→ Exercise prompt
Without the pictures, write out all the lines below exactly as they appear.

→ Supplied information

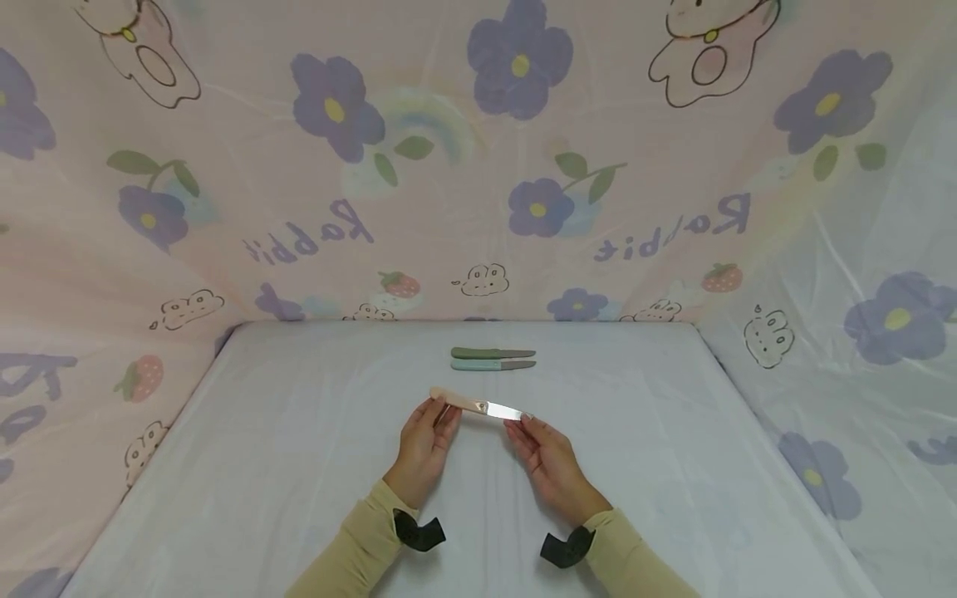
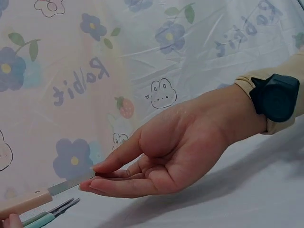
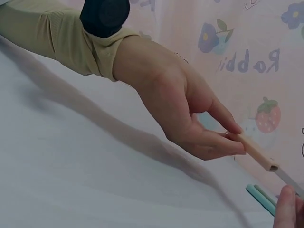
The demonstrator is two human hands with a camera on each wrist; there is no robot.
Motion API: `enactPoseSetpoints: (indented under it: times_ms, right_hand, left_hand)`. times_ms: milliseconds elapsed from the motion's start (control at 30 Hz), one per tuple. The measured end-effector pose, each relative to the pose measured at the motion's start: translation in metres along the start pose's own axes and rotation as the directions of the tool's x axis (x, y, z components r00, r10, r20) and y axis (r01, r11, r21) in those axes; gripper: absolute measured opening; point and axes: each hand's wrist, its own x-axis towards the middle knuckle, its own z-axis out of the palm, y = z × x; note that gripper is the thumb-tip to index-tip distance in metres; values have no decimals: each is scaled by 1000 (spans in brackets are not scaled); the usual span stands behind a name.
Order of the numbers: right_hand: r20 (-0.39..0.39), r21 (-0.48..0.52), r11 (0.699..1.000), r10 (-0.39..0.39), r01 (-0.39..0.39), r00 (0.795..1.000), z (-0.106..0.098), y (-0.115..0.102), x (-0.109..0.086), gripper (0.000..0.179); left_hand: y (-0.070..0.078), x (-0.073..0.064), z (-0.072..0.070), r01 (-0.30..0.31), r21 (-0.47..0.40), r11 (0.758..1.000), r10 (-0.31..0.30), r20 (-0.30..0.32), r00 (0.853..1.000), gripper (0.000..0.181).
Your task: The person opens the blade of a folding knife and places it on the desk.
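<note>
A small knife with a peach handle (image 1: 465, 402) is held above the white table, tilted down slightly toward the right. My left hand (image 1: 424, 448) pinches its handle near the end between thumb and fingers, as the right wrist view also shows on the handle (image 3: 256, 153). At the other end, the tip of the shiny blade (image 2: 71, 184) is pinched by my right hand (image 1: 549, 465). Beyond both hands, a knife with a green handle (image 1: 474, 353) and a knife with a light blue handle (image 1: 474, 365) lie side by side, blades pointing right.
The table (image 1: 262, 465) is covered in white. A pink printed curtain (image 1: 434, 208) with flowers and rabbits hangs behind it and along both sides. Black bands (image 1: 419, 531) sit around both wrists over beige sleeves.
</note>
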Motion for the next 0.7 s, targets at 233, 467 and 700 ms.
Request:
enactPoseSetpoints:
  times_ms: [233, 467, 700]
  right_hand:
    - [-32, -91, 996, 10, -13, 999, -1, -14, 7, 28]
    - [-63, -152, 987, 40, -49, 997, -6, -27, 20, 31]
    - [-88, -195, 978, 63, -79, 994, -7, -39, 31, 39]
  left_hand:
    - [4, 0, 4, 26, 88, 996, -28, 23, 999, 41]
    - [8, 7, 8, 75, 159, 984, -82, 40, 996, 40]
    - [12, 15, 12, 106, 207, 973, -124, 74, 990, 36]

→ Answer space
The demonstrator is two human hands with a camera on each wrist; there is no robot.
Motion API: `enactPoseSetpoints: (indented under it: times_ms, right_hand, left_hand)`. times_ms: milliseconds elapsed from the motion's start (control at 30 Hz), one per tuple. The measured end-effector pose, each relative to the pose measured at the motion's start: translation in metres along the start pose's own axes and rotation as the directions of the tool's x axis (x, y, z components r00, r10, r20) and y axis (r01, r11, r21) in those axes; gripper: absolute measured opening; point and axes: each hand's wrist, its own x-axis towards the middle knuckle, its own z-axis out of the palm, y = z × x; note that gripper is the thumb-tip to index-tip distance in metres; values have no decimals: each is scaled by 1000 (spans in brackets are not scaled); the usual span stands behind a name.
Order of the numbers: right_hand: r20 (-0.39..0.39), r21 (-0.48..0.52), r11 (0.699..1.000), r10 (-0.39..0.39), r01 (-0.39..0.39), r00 (0.795..1.000), z (-0.106..0.098), y (-0.115..0.102), x (-0.109..0.086), gripper (0.000..0.179); left_hand: y (-0.070..0.078), x (-0.073..0.064), z (-0.072..0.070), r01 (-0.30..0.31), r21 (-0.47..0.40), r11 (0.758..1.000), r10 (-0.31..0.30), r20 (-0.30..0.32), r00 (0.853..1.000), gripper (0.000..0.181).
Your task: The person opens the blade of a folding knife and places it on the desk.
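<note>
A small knife with a peach handle (image 1: 465, 402) is held above the white table, tilted down slightly toward the right. My left hand (image 1: 424, 448) pinches its handle near the end between thumb and fingers, as the right wrist view also shows on the handle (image 3: 256, 153). At the other end, the tip of the shiny blade (image 2: 71, 184) is pinched by my right hand (image 1: 549, 465). Beyond both hands, a knife with a green handle (image 1: 474, 353) and a knife with a light blue handle (image 1: 474, 365) lie side by side, blades pointing right.
The table (image 1: 262, 465) is covered in white. A pink printed curtain (image 1: 434, 208) with flowers and rabbits hangs behind it and along both sides. Black bands (image 1: 419, 531) sit around both wrists over beige sleeves.
</note>
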Motion for the next 0.7 s, targets at 233, 467 and 700 ms.
Request:
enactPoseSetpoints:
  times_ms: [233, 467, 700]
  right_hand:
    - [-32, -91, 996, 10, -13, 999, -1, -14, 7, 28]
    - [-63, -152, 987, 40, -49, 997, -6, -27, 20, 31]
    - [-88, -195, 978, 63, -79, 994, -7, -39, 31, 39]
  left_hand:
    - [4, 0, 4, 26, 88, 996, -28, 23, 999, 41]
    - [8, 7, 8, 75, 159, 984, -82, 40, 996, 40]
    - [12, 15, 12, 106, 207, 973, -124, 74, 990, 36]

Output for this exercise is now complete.